O primeiro-ministro reiterou que só iria reduzir o IVA dos bens alimentares se isso se traduzir numa “redução efetiva” e “estabilização dos preços”. Ou seja, é preciso de facto chegar a um acordo com os supermercados para que estes não absorvam a redução do IVA na sua margem de lucro. “Vamos trabalhar com o setor para agir sobre preços em diversas dimensões: ajudas do Estado à produção - para diminuir os custos de produção - e, em segundo lugar, o equilíbrio entre redução da fiscalidade - ou seja, do IVA - e a garantia de que essa redução da fiscalidade se traduz numa redução efetiva e estabilização dos preços”, anunciou António Costa.

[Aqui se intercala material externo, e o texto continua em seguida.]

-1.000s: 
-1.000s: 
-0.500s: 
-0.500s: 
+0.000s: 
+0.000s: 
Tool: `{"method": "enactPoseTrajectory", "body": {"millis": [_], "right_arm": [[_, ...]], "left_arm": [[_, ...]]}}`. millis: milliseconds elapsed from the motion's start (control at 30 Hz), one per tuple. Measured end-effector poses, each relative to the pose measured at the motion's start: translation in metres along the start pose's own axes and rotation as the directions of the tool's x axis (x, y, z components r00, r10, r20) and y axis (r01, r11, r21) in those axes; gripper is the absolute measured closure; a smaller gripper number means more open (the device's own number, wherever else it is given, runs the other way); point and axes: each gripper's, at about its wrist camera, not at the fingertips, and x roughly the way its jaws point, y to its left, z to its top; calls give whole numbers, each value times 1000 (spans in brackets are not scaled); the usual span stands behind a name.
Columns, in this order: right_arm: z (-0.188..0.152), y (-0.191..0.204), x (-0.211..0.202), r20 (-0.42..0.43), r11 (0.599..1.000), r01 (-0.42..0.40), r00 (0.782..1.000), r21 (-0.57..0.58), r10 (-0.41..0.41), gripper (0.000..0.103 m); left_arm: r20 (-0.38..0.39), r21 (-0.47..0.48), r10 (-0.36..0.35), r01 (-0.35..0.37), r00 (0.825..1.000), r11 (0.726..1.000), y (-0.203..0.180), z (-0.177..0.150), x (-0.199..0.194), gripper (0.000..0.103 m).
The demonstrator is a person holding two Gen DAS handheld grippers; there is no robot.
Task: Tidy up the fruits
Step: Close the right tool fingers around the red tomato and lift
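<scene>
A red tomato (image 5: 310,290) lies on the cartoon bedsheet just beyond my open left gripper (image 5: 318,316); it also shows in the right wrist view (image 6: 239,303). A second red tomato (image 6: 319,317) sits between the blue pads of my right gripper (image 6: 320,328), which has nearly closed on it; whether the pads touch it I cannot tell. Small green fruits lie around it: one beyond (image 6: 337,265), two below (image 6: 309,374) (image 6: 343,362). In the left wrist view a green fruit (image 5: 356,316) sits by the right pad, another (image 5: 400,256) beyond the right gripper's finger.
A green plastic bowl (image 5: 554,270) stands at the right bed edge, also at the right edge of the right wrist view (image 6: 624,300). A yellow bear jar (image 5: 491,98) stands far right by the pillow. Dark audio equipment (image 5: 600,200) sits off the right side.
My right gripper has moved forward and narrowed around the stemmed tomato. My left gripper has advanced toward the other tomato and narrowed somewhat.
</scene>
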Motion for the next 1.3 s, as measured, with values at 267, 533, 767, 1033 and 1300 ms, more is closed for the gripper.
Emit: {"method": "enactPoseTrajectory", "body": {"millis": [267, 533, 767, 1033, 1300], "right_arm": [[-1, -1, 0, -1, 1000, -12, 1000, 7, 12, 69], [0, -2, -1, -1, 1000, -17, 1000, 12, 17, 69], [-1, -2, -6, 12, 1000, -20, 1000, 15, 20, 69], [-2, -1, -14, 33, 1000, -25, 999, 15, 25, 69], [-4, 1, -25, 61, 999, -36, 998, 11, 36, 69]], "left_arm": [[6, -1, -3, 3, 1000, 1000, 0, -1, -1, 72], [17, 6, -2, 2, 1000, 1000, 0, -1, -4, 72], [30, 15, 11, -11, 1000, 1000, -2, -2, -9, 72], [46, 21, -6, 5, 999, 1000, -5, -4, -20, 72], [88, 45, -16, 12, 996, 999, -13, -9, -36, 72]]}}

Esse é um princípio que Paulo Portas considera correto: "Este programa para ser eficiente tem de associar os produtores agrícolas, a indústria e a distribuição", sublinhou, no seu espaço de comentário no Jornal Nacional de domingo.

A efetividade da medida tem sido posta em causa. Os próprios ministros da Economia e das Finanças foram dos primeiros a questionar a sua eficácia. “Economicamente, e dado o que motiva as alterações de preços, não é possível garantir a descida dos preços. Depende da reação da procura, depende da distribuição, etc.”, explicou à CNN Portugal a economista Joana Silva. "Em teoria a redução do IVA, mantendo os outros fatores fixos, traz uma redução do preço. Mas há um conjunto de fatores, como os custos do produtor, as matérias-primas, os salários, os retalhistas, o transporte ou a armazenagem que têm influência."

"O IVA é um imposto que é cego", afeta todas as pessoas por igual. "Mas se o cabaz dos alimentos for bem calibrado, esta é uma medida que beneficia os mais vulneráveis", afirmou António Lobo Xavier no Programa "O Princípio da Incerteza". "Pactuar com os retalhistas que não se apropriarão da descida do IVA para as suas margens é uma afirmação de responsabilidade para estas empresas. Os retalhistas vão se comprometer com a baixa dos preços", considera Lobo Xavier. "Este é o acordo que devia ter sido feito antes de mandar os polícias para os supermercados", critica.

"Nós não estamos a fixar o preço do cabaz alimentar como os franceses fizeram, estamos a aliviar fiscalmente o cabaz alimentar e quer-se fazê-lo de forma concertada com o mercado, o que me parece ser a opção certa", disse também Sebastião Bugalho, sublinhando que "não serve de nada aplaudir a medida se ela não tiver concretização no terreno",

A redução do IVA é uma das medidas incluídas num pacote mais vasto, apresentado pelo Governo na semana passada, para mitigar o impacto da inflação, que prevê ainda aumento dos salários na função pública e ajudas às famílias mais vulneráveis, entre outras.